Try it:
Every record must be copied exactly, from first line to last.

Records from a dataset
====
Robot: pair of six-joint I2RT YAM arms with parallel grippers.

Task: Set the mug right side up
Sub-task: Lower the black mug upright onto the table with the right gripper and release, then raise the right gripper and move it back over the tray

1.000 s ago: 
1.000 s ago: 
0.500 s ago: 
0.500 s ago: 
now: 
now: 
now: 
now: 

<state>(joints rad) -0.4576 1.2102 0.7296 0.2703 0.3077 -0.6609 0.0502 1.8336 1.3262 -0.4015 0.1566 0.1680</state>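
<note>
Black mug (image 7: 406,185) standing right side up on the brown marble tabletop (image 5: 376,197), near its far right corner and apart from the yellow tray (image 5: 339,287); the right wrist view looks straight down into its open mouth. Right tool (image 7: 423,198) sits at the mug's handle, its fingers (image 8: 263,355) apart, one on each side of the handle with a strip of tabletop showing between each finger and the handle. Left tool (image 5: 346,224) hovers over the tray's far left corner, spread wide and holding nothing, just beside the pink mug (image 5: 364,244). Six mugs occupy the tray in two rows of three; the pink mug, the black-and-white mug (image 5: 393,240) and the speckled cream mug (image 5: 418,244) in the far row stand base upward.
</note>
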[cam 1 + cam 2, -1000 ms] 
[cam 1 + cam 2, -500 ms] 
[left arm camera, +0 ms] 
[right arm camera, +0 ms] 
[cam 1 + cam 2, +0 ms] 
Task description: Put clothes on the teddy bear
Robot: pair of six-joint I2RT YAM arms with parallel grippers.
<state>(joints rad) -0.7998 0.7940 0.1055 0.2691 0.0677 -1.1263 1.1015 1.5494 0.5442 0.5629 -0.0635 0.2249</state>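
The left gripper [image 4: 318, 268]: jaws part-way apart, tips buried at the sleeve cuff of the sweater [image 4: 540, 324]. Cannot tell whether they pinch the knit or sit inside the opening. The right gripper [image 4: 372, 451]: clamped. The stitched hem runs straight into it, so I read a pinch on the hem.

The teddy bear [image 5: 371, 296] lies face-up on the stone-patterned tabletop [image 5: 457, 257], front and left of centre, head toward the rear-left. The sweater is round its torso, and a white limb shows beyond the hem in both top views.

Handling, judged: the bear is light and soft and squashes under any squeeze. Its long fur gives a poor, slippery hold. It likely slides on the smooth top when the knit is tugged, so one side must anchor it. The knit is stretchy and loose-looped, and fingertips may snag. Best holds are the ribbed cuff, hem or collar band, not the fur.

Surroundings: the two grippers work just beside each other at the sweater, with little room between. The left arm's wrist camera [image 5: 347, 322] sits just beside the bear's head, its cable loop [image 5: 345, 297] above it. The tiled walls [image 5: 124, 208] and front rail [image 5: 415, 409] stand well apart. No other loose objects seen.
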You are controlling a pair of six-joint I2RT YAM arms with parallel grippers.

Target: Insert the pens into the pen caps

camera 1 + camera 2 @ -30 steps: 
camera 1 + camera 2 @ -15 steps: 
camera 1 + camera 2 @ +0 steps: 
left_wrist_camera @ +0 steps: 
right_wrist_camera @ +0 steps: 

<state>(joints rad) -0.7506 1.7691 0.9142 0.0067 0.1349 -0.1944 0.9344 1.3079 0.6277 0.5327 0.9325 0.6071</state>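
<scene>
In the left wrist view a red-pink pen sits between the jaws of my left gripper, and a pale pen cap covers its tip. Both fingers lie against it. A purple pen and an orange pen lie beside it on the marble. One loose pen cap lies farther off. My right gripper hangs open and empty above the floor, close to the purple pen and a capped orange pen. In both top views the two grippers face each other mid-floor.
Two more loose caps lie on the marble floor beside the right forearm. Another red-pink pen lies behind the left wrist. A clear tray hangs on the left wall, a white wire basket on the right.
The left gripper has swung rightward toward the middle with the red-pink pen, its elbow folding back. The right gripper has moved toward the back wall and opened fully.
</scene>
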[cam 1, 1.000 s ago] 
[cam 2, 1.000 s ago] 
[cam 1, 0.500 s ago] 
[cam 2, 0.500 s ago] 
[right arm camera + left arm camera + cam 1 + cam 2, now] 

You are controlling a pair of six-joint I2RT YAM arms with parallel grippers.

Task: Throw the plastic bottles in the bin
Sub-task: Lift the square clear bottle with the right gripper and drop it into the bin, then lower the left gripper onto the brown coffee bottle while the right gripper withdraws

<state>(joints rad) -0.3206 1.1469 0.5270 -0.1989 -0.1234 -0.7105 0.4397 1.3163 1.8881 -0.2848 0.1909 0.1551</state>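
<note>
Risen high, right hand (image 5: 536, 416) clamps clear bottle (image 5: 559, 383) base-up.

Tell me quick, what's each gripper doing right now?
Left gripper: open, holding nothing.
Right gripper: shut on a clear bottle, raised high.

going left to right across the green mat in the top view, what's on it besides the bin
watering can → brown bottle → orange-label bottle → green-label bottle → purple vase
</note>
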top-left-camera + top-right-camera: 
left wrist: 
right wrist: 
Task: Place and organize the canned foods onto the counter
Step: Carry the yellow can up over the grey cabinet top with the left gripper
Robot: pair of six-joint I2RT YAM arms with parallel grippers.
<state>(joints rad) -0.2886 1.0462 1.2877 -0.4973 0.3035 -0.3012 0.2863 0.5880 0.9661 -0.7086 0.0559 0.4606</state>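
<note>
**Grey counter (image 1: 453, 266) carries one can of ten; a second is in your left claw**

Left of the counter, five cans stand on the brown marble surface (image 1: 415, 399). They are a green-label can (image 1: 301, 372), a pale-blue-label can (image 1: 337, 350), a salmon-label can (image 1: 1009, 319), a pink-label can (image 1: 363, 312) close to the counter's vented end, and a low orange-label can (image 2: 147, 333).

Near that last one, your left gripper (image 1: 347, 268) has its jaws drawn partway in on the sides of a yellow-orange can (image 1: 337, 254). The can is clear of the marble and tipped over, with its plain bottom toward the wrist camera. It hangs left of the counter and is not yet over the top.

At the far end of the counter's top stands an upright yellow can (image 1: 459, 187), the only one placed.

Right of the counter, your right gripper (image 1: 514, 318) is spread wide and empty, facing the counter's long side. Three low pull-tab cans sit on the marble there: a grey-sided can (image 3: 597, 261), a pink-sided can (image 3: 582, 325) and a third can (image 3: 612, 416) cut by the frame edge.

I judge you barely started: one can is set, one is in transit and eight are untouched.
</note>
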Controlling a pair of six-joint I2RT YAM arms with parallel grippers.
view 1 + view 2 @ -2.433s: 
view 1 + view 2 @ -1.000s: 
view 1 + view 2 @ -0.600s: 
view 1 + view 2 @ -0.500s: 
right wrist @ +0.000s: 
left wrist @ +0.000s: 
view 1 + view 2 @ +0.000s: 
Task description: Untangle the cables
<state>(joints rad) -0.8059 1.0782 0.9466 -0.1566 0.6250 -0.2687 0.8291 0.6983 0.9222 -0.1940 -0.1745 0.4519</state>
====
Result:
Robot: pair of six-joint I2RT YAM arms with parallel grippers.

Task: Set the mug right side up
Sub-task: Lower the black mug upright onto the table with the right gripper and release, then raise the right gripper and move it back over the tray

1.000 s ago: 
1.000 s ago: 
0.500 s ago: 
0.500 s ago: 
now: 
now: 
now: 
now: 

<state>(joints rad) -0.4576 1.2102 0.7296 0.2703 0.3077 -0.6609 0.0502 1.8336 1.3262 -0.4015 0.1566 0.1680</state>
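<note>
Black mug (image 7: 406,185) standing right side up on the brown marble tabletop (image 5: 376,197), near its far right corner and apart from the yellow tray (image 5: 339,287); the right wrist view looks straight down into its open mouth. Right tool (image 7: 423,198) sits at the mug's handle, its fingers (image 8: 263,355) apart, one on each side of the handle with a strip of tabletop showing between each finger and the handle. Left tool (image 5: 346,224) hovers over the tray's far left corner, spread wide and holding nothing, just beside the pink mug (image 5: 364,244). Six mugs occupy the tray in two rows of three; the pink mug, the black-and-white mug (image 5: 393,240) and the speckled cream mug (image 5: 418,244) in the far row stand base upward.
</note>
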[cam 1 + cam 2, -1000 ms] 
[cam 1 + cam 2, -500 ms] 
[left arm camera, +0 ms] 
[right arm camera, +0 ms] 
[cam 1 + cam 2, +0 ms] 
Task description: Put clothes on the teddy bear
Robot: pair of six-joint I2RT YAM arms with parallel grippers.
<state>(joints rad) -0.7998 0.7940 0.1055 0.2691 0.0677 -1.1263 1.1015 1.5494 0.5442 0.5629 -0.0635 0.2249</state>
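The left gripper [image 4: 318, 268]: jaws part-way apart, tips buried at the sleeve cuff of the sweater [image 4: 540, 324]. Cannot tell whether they pinch the knit or sit inside the opening. The right gripper [image 4: 372, 451]: clamped. The stitched hem runs straight into it, so I read a pinch on the hem.

The teddy bear [image 5: 371, 296] lies face-up on the stone-patterned tabletop [image 5: 457, 257], front and left of centre, head toward the rear-left. The sweater is round its torso, and a white limb shows beyond the hem in both top views.

Handling, judged: the bear is light and soft and squashes under any squeeze. Its long fur gives a poor, slippery hold. It likely slides on the smooth top when the knit is tugged, so one side must anchor it. The knit is stretchy and loose-looped, and fingertips may snag. Best holds are the ribbed cuff, hem or collar band, not the fur.

Surroundings: the two grippers work just beside each other at the sweater, with little room between. The left arm's wrist camera [image 5: 347, 322] sits just beside the bear's head, its cable loop [image 5: 345, 297] above it. The tiled walls [image 5: 124, 208] and front rail [image 5: 415, 409] stand well apart. No other loose objects seen.
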You are controlling a pair of six-joint I2RT YAM arms with parallel grippers.

Target: Insert the pens into the pen caps

camera 1 + camera 2 @ -30 steps: 
camera 1 + camera 2 @ -15 steps: 
camera 1 + camera 2 @ +0 steps: 
left_wrist_camera @ +0 steps: 
right_wrist_camera @ +0 steps: 

<state>(joints rad) -0.7506 1.7691 0.9142 0.0067 0.1349 -0.1944 0.9344 1.3079 0.6277 0.5327 0.9325 0.6071</state>
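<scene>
In the left wrist view a red-pink pen sits between the jaws of my left gripper, and a pale pen cap covers its tip. Both fingers lie against it. A purple pen and an orange pen lie beside it on the marble. One loose pen cap lies farther off. My right gripper hangs open and empty above the floor, close to the purple pen and a capped orange pen. In both top views the two grippers face each other mid-floor.
Two more loose caps lie on the marble floor beside the right forearm. Another red-pink pen lies behind the left wrist. A clear tray hangs on the left wall, a white wire basket on the right.
The left gripper has swung rightward toward the middle with the red-pink pen, its elbow folding back. The right gripper has moved toward the back wall and opened fully.
</scene>
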[cam 1, 1.000 s ago] 
[cam 2, 1.000 s ago] 
[cam 1, 0.500 s ago] 
[cam 2, 0.500 s ago] 
[right arm camera + left arm camera + cam 1 + cam 2, now] 

You are controlling a pair of six-joint I2RT YAM arms with parallel grippers.

Task: Throw the plastic bottles in the bin
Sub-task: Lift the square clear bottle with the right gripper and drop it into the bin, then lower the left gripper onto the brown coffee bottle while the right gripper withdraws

<state>(joints rad) -0.3206 1.1469 0.5270 -0.1989 -0.1234 -0.7105 0.4397 1.3163 1.8881 -0.2848 0.1909 0.1551</state>
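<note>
Risen high, right hand (image 5: 536, 416) clamps clear bottle (image 5: 559, 383) base-up.

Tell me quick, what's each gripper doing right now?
Left gripper: open, holding nothing.
Right gripper: shut on a clear bottle, raised high.

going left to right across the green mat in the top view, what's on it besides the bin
watering can → brown bottle → orange-label bottle → green-label bottle → purple vase
</note>
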top-left-camera + top-right-camera: 
left wrist: 
right wrist: 
Task: Place and organize the canned foods onto the counter
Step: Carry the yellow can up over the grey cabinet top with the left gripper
Robot: pair of six-joint I2RT YAM arms with parallel grippers.
<state>(joints rad) -0.2886 1.0462 1.2877 -0.4973 0.3035 -0.3012 0.2863 0.5880 0.9661 -0.7086 0.0559 0.4606</state>
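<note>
**Grey counter (image 1: 453, 266) carries one can of ten; a second is in your left claw**

Left of the counter, five cans stand on the brown marble surface (image 1: 415, 399). They are a green-label can (image 1: 301, 372), a pale-blue-label can (image 1: 337, 350), a salmon-label can (image 1: 1009, 319), a pink-label can (image 1: 363, 312) close to the counter's vented end, and a low orange-label can (image 2: 147, 333).

Near that last one, your left gripper (image 1: 347, 268) has its jaws drawn partway in on the sides of a yellow-orange can (image 1: 337, 254). The can is clear of the marble and tipped over, with its plain bottom toward the wrist camera. It hangs left of the counter and is not yet over the top.

At the far end of the counter's top stands an upright yellow can (image 1: 459, 187), the only one placed.

Right of the counter, your right gripper (image 1: 514, 318) is spread wide and empty, facing the counter's long side. Three low pull-tab cans sit on the marble there: a grey-sided can (image 3: 597, 261), a pink-sided can (image 3: 582, 325) and a third can (image 3: 612, 416) cut by the frame edge.

I judge you barely started: one can is set, one is in transit and eight are untouched.
</note>
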Controlling a pair of six-joint I2RT YAM arms with parallel grippers.
view 1 + view 2 @ -2.433s: 
view 1 + view 2 @ -1.000s: 
view 1 + view 2 @ -0.600s: 
view 1 + view 2 @ -0.500s: 
right wrist @ +0.000s: 
left wrist @ +0.000s: 
view 1 + view 2 @ +0.000s: 
Task description: Untangle the cables
<state>(joints rad) -0.8059 1.0782 0.9466 -0.1566 0.6250 -0.2687 0.8291 0.6983 0.9222 -0.1940 -0.1745 0.4519</state>

The reply is now complete.